Exercise aim:
Take the lines from the beginning of the data below through the line holding "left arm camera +" and return exactly those.

Information shown:

Start of Block

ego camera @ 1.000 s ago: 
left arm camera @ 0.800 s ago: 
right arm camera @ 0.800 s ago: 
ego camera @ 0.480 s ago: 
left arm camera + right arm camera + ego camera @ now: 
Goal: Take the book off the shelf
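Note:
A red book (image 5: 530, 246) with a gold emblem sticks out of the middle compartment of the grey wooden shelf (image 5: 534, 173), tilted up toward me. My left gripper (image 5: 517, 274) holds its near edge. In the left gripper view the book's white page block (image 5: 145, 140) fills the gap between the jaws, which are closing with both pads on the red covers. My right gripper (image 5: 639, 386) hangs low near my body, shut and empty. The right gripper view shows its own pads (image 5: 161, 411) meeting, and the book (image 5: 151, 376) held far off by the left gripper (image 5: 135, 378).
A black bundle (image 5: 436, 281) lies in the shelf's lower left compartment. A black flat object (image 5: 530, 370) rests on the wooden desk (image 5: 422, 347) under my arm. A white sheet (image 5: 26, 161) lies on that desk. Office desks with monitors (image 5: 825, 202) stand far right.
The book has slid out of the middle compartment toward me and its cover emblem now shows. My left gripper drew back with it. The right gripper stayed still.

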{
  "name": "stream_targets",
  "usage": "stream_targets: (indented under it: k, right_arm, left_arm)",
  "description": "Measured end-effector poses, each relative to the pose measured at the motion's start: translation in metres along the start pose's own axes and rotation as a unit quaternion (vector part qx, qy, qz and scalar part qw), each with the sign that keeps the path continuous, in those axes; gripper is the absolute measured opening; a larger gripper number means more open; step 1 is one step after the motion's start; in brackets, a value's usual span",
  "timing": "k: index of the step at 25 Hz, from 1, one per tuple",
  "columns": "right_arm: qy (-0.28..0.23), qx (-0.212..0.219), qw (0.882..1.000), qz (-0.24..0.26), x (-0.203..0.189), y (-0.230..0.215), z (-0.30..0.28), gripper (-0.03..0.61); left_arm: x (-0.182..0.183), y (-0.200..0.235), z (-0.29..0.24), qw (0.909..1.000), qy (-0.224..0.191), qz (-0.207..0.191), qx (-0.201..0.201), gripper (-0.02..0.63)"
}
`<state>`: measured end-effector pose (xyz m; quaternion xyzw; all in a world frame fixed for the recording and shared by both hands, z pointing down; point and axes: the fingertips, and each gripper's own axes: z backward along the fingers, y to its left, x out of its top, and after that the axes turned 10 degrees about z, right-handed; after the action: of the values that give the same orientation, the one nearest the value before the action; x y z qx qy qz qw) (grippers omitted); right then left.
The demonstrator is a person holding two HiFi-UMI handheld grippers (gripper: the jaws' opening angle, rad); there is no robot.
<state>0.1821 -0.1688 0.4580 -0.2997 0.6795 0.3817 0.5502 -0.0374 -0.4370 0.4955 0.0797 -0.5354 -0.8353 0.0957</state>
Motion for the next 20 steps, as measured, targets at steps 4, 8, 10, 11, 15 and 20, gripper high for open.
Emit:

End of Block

Written solution:
ego camera @ 1.000 s ago: 
left arm camera @ 0.800 s ago: 
right arm camera @ 0.800 s ago: 
ego camera @ 0.480 s ago: 
left arm camera + right arm camera + ego camera @ now: 

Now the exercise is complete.